PROBLEM.
Pictures stay out of the answer, but every line of the material must be restated exactly.

INFORMATION SUPPLIED.
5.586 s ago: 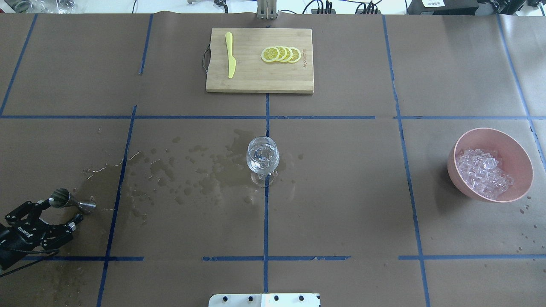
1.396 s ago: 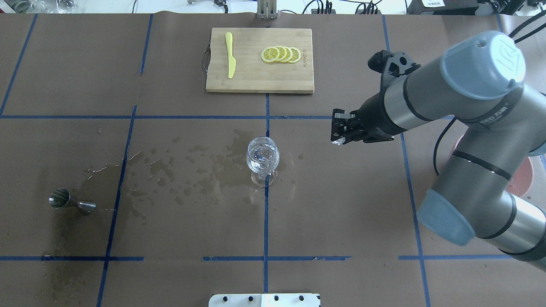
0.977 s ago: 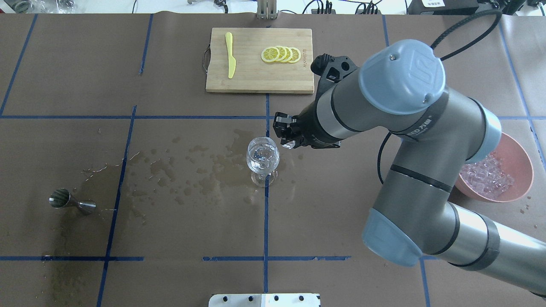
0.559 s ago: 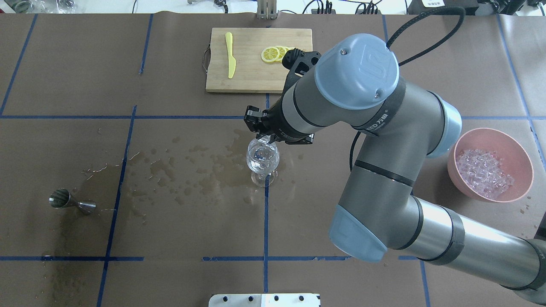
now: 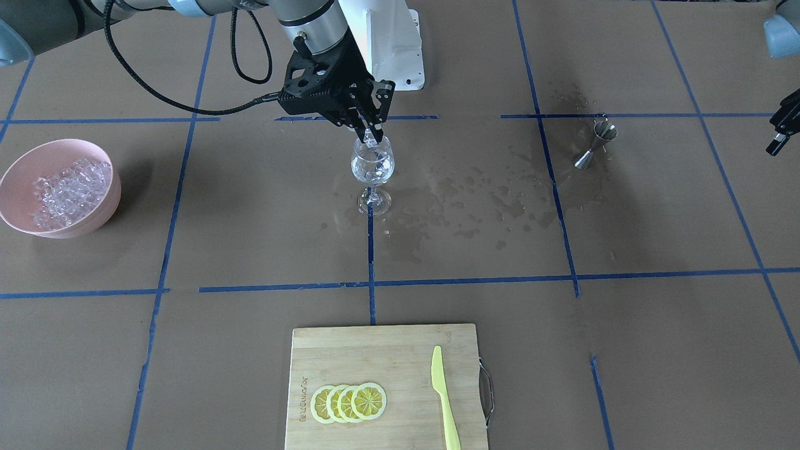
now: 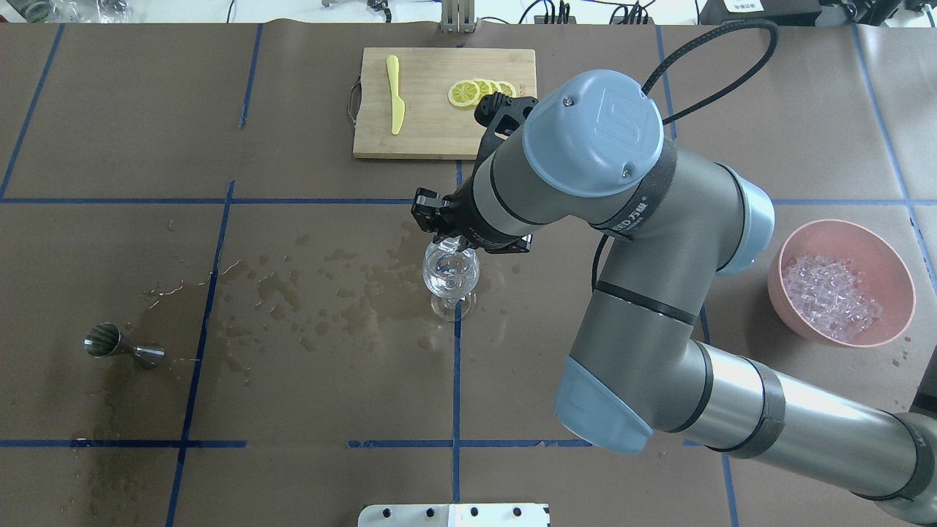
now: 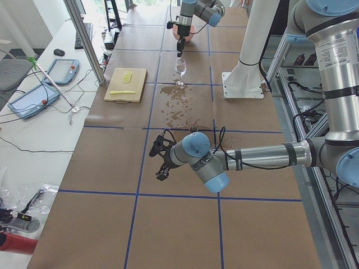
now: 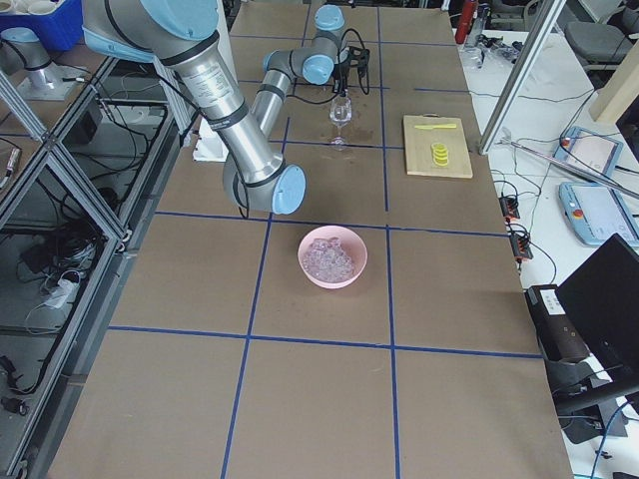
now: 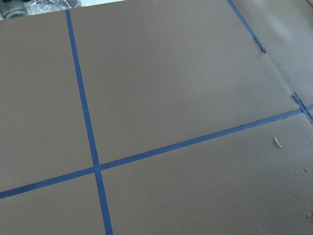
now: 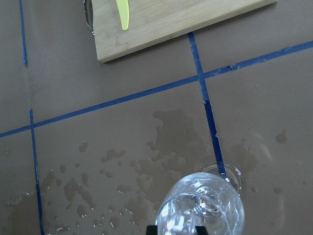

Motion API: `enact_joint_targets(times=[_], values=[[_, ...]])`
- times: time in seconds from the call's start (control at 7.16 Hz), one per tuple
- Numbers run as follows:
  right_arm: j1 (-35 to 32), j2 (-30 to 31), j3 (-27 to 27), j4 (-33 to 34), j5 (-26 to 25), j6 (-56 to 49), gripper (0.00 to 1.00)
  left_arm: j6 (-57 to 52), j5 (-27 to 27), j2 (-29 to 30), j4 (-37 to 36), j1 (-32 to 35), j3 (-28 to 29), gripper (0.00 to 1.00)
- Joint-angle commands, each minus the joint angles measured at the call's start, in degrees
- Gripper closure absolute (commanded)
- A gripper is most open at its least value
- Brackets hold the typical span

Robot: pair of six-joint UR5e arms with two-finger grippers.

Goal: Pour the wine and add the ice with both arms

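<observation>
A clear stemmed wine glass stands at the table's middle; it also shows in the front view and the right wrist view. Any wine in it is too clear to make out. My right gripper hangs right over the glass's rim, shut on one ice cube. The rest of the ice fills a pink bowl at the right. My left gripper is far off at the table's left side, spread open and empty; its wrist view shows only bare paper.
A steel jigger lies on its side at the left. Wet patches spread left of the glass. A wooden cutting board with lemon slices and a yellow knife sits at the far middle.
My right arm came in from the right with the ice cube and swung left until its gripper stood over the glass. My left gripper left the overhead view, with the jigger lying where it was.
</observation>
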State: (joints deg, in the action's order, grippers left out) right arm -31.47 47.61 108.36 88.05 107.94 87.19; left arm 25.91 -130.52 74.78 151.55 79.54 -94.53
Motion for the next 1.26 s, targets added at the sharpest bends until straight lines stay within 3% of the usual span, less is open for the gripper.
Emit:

PROBLEM SOLUTION.
5.586 s ago: 
1.396 s ago: 
0.977 s ago: 
0.559 s ago: 
now: 
now: 
now: 
now: 
now: 
now: 

Motion API: `enact_joint_targets(times=[_], values=[[_, ...]])`
- times: time in seconds from the call's start (control at 7.16 Hz), one per tuple
- Numbers run as follows:
  right_arm: j1 (-35 to 32), j2 (-30 to 31), j3 (-27 to 27), j4 (-33 to 34), j5 (-26 to 25), j6 (-56 to 49), gripper (0.00 to 1.00)
  left_arm: j6 (-57 to 52), j5 (-27 to 27), j2 (-29 to 30), j4 (-37 to 36), j1 (-32 to 35), j3 (-28 to 29), gripper (0.00 to 1.00)
- Joint-angle commands, each minus the joint angles measured at the call's start, in degrees
- Gripper closure absolute (commanded)
- A gripper is most open at its least value
- Brackets hold the typical span

Robot: pair of six-joint UR5e arms with two-finger grippers.

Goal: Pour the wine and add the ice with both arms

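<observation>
A clear stemmed wine glass stands at the table's middle; it also shows in the front view and the right wrist view. Any wine in it is too clear to make out. My right gripper hangs right over the glass's rim, shut on one ice cube. The rest of the ice fills a pink bowl at the right. My left gripper is far off at the table's left side, spread open and empty; its wrist view shows only bare paper.
A steel jigger lies on its side at the left. Wet patches spread left of the glass. A wooden cutting board with lemon slices and a yellow knife sits at the far middle.
My right arm came in from the right with the ice cube and swung left until its gripper stood over the glass. My left gripper left the overhead view, with the jigger lying where it was.
</observation>
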State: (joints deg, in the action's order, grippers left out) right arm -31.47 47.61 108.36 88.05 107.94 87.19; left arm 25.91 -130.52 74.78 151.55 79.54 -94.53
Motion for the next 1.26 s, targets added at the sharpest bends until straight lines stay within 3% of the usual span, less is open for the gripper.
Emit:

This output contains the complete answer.